# BSOD - NETIO.SYS



## Yngeinstn (May 15, 2013)

Did bunch of reading and installed and reinstalled a bunch of drivers including networking. If you would be so kind as to assist me i would appreciate it.

Thanks

*·* OS Windows 7 ? *·* 64 BIT *·* What was original installed OS on system? Fresh Installation *·* Is the OS an OEM version (came pre-installed on system) or full retail version (YOU purchased it from retailer)? - OEM *·* Age of system (hardware) < 1 year *· *Age of OS installation - have you re-installed the OS? < 6 months *· *CPU AMD FX-8120 *· *Video Card GTX 560TI x 2 (SLI) *· *MotherBoard ASUS Sabertooth 2.0 *· *Power Supply - brand & wattage 1000 watt


----------



## satrow (Feb 4, 2012)

Welcome to TSF!

Most of the dumps are 0xD1's, usually device driver problems, affecting the networking subsystem - as you've probably worked out  Let's work on those first.

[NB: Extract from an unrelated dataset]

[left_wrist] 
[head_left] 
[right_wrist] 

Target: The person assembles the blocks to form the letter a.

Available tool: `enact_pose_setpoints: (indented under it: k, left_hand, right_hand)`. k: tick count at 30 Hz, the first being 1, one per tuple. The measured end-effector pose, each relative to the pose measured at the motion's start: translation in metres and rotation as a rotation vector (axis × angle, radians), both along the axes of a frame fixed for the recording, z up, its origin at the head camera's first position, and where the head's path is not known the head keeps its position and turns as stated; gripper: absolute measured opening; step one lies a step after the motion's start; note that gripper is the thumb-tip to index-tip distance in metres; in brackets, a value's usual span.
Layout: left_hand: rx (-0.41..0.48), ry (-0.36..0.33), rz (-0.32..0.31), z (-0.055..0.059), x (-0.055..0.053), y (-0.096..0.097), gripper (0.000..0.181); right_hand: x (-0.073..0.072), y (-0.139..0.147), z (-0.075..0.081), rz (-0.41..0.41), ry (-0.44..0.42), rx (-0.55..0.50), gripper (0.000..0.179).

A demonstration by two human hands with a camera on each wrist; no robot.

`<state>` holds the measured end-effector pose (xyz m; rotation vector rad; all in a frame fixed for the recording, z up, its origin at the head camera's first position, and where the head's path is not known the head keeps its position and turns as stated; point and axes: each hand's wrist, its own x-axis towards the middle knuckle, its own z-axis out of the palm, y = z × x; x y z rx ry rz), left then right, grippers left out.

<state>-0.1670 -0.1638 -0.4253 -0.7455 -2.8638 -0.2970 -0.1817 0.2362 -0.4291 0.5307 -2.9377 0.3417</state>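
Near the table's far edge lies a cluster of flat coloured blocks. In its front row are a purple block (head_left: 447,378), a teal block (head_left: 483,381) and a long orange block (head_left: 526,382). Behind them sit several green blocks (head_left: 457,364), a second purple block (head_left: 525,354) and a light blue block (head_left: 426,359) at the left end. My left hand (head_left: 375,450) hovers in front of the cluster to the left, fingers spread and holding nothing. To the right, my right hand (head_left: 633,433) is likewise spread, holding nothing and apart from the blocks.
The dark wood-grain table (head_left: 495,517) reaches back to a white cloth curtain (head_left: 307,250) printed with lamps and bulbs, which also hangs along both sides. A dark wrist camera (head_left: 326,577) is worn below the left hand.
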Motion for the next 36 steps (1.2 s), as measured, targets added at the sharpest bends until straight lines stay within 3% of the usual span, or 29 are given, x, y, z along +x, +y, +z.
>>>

Uninstall McAfee and use their removal tool to ensure it's all gone: How to uninstall or reinstall supported McAfee products using the Consumer Products Removal tool (MCPR) then install MSE during troubleshooting: Microsoft Security Essentials - Microsoft Windows

Remove and uninstall the software and drivers for the Creative? USB webcam.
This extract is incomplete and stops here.